= Required action =
A word-for-word copy of the data is what's wanted, with no pictures.

Extracted data entries
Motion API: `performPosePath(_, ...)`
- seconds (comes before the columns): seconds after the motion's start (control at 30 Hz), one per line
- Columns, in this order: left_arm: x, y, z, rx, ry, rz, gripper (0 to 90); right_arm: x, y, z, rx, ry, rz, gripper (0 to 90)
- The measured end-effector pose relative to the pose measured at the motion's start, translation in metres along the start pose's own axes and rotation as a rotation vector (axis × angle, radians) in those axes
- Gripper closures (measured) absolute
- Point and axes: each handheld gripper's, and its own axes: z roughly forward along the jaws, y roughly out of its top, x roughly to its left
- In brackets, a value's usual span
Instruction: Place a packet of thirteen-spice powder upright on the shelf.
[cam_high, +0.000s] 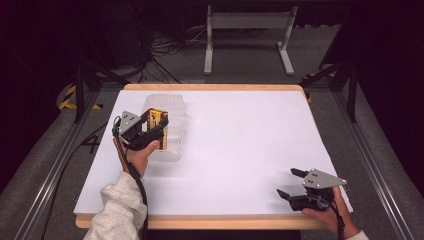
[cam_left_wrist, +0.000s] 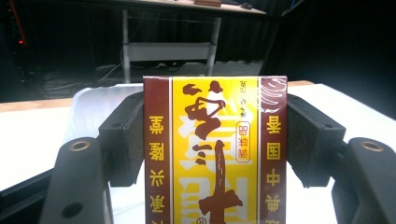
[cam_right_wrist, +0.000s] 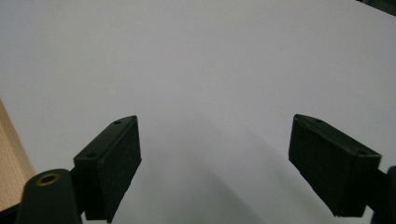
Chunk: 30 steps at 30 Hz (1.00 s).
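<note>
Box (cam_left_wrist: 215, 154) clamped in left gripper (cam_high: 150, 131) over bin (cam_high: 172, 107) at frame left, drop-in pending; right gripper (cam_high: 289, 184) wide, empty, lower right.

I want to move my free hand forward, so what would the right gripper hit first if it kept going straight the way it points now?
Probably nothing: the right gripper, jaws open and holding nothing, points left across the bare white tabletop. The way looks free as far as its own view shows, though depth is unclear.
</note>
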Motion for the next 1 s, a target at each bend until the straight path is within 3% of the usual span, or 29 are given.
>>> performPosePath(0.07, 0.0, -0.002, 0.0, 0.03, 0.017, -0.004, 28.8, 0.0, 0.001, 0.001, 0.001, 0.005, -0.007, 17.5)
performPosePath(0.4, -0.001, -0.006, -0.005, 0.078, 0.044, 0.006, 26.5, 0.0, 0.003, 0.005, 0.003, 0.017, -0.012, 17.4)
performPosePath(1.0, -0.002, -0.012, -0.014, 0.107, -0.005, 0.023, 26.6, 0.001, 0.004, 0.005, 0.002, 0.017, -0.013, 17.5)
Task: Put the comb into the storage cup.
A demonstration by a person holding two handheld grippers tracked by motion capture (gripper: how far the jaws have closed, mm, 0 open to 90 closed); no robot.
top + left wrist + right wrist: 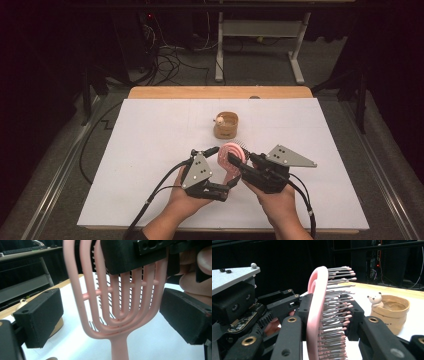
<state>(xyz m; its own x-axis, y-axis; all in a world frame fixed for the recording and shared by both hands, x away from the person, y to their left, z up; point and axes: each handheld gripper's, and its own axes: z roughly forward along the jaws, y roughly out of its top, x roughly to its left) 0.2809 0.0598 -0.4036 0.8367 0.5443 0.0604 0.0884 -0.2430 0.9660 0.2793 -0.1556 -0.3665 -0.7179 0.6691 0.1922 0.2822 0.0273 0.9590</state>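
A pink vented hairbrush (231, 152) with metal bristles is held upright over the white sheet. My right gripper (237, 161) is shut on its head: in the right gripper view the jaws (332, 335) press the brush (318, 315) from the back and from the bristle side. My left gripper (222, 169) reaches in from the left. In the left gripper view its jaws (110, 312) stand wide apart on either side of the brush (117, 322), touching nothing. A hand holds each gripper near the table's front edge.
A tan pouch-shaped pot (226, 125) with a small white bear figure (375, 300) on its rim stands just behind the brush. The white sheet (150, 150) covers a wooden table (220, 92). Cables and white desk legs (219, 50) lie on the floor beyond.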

= Task output =
Motion API: `performPosePath(_, ...)`
- seconds (comes before the columns): seconds after the motion's start (control at 30 Hz), one per line
- Columns, in this order: left_arm: x, y, z, rx, ry, rz, gripper (0 to 90); right_arm: x, y, z, rx, ry, rz, gripper (0 to 90)
- The measured end-effector pose relative to the pose measured at the motion's start, translation in metres along the start pose's own axes and rotation as a rotation vector (axis × angle, radians) in those axes
- Gripper closures (measured) absolute
- Point and axes: each handheld gripper's, and its own axes: z roughly forward along the jaws, y roughly out of its top, x roughly to its left
- In brackets, a value's usual span
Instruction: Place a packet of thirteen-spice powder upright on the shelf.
[cam_high, +0.000s] 
[cam_left_wrist, +0.000s] 
[cam_right_wrist, +0.000s] 
Chunk: 30 steps at 30 Hz (1.00 s).
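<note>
Box (cam_left_wrist: 215, 154) clamped in left gripper (cam_high: 150, 131) over bin (cam_high: 172, 107) at frame left, drop-in pending; right gripper (cam_high: 289, 184) wide, empty, lower right.

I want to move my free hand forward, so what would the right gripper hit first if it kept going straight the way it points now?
Probably nothing: the right gripper, jaws open and holding nothing, points left across the bare white tabletop. The way looks free as far as its own view shows, though depth is unclear.
</note>
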Motion for the next 1 s, a target at each bend until the straight path is within 3% of the usual span, or 29 are given.
>>> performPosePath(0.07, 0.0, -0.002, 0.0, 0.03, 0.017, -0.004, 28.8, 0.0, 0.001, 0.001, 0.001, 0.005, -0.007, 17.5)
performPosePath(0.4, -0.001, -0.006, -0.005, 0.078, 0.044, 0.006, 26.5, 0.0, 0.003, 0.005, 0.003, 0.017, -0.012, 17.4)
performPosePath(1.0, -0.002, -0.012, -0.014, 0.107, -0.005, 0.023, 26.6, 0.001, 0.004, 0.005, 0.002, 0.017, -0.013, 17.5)
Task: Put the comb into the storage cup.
A demonstration by a person holding two handheld grippers tracked by motion capture (gripper: how far the jaws have closed, mm, 0 open to 90 closed); no robot.
top + left wrist + right wrist: 
<state>(xyz m; its own x-axis, y-axis; all in a world frame fixed for the recording and shared by both hands, x away from the person, y to their left, z up; point and axes: each handheld gripper's, and its own axes: z roughly forward along the jaws, y roughly out of its top, x roughly to its left) 0.2809 0.0598 -0.4036 0.8367 0.5443 0.0604 0.0884 -0.2430 0.9660 0.2793 -0.1556 -0.3665 -0.7179 0.6691 0.1922 0.2822 0.0273 0.9590</state>
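A pink vented hairbrush (231, 152) with metal bristles is held upright over the white sheet. My right gripper (237, 161) is shut on its head: in the right gripper view the jaws (332, 335) press the brush (318, 315) from the back and from the bristle side. My left gripper (222, 169) reaches in from the left. In the left gripper view its jaws (110, 312) stand wide apart on either side of the brush (117, 322), touching nothing. A hand holds each gripper near the table's front edge.
A tan pouch-shaped pot (226, 125) with a small white bear figure (375, 300) on its rim stands just behind the brush. The white sheet (150, 150) covers a wooden table (220, 92). Cables and white desk legs (219, 50) lie on the floor beyond.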

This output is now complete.